- Не хотел ты видеть мои картины, отец. И не знал, что, боясь участи прародителя Тара, вначале нарисовал я себя. Ты говоришь, Дио любит убивать живое? Я любил его создавать. Я умел возвращать ушедшее. Не ты ли выдал меня в Авею? Не ты ли проклял мои руки, пожелав им отсохнуть? В темноте авейских застенков нет нужды в красках. Серым по серому можно чертить, камнем по камню. Короток век городских жителей, многих стражников видел твой сын, многих успел нарисовать. Далека деревня от Авеи, не скоро доходят сюда вести. В стране новый правитель. Тот, что восстал из мертвых и вернулся в этот мир, принеся в него хлыст и петлю. Тот, что показал ушедшим дорогу обратно. Когда-то он умел дарить жизни, теперь - научился их отнимать. Выйди во двор, распрями хоть раз в жизни спину, подними голову. Солнце вот-вот коснется зенита. Может быть, позовем Нэю прочитать твою тень? По дороге сюда мы наведались к старой запруде, отец. Мой хлыст расколол упавшие с неба камни. Все, кроме одного. Знаешь, что на нем нарисовано?

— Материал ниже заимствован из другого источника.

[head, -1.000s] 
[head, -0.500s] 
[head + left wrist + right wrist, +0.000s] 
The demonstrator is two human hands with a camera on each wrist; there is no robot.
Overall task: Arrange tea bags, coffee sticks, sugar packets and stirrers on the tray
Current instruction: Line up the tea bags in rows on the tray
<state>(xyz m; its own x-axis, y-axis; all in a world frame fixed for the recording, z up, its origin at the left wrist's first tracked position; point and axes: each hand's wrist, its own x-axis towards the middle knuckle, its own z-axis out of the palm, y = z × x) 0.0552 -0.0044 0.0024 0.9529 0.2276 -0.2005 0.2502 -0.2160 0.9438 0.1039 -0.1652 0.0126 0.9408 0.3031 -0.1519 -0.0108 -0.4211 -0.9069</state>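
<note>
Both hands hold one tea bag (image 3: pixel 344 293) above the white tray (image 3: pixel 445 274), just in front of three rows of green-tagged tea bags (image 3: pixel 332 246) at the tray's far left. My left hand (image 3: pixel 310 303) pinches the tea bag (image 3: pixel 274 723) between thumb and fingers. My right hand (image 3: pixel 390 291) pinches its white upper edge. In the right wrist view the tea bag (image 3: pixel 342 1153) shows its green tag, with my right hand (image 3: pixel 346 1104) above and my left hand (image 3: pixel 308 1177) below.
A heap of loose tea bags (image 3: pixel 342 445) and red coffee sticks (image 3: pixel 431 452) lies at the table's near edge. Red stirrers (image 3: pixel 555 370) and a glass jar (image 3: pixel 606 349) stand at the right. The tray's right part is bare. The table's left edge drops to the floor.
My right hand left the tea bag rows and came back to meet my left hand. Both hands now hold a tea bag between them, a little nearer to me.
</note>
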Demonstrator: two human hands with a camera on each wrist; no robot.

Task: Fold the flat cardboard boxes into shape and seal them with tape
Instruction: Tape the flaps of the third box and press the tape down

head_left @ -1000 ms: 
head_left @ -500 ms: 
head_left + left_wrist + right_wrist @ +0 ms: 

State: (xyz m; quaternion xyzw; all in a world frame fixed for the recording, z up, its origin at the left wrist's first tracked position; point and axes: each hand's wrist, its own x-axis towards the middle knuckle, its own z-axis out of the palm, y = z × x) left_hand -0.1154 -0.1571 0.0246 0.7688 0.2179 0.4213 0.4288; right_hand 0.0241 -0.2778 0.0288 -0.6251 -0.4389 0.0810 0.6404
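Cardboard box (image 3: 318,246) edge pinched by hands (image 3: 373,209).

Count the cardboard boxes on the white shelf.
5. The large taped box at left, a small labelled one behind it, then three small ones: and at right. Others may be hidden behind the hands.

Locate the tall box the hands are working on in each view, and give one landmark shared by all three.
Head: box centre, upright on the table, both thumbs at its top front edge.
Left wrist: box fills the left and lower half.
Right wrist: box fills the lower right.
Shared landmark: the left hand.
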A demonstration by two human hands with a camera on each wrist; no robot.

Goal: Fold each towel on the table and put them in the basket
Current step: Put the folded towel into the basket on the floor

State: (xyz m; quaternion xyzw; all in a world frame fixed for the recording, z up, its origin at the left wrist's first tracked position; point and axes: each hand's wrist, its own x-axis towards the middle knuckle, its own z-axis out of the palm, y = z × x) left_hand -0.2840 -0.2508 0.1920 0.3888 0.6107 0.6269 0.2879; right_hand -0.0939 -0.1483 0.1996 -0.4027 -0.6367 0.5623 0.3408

"Какие яркие у него глаза, - думал Эно. - И какие... холодные. Непроницаемые. Как сок тростника. Как краски в плетеном туеске". А вслух не вымолвил ни слова.
***
К вечеру, когда перестали кружить над деревней серые авейские стражники, догорел новый дом Эно Ли и стихли в нем непонятные крики, собрался народ там, где раньше была запруда, дивясь на рассыпавшиеся в синевато-черную пыль небесные камни. Лишь один по-прежнему стоял, возвышаясь над увядшими обрывками горьких лиан. И смотрело с него на освободившуюся реку безмятежно улыбающееся лицо. И только красавица Нэя Рин слышала, как стонал под ударами клюки разноцветный тростник. Только она знала, что даже в самое жаркое лето не будет у этого камня полуденной тени.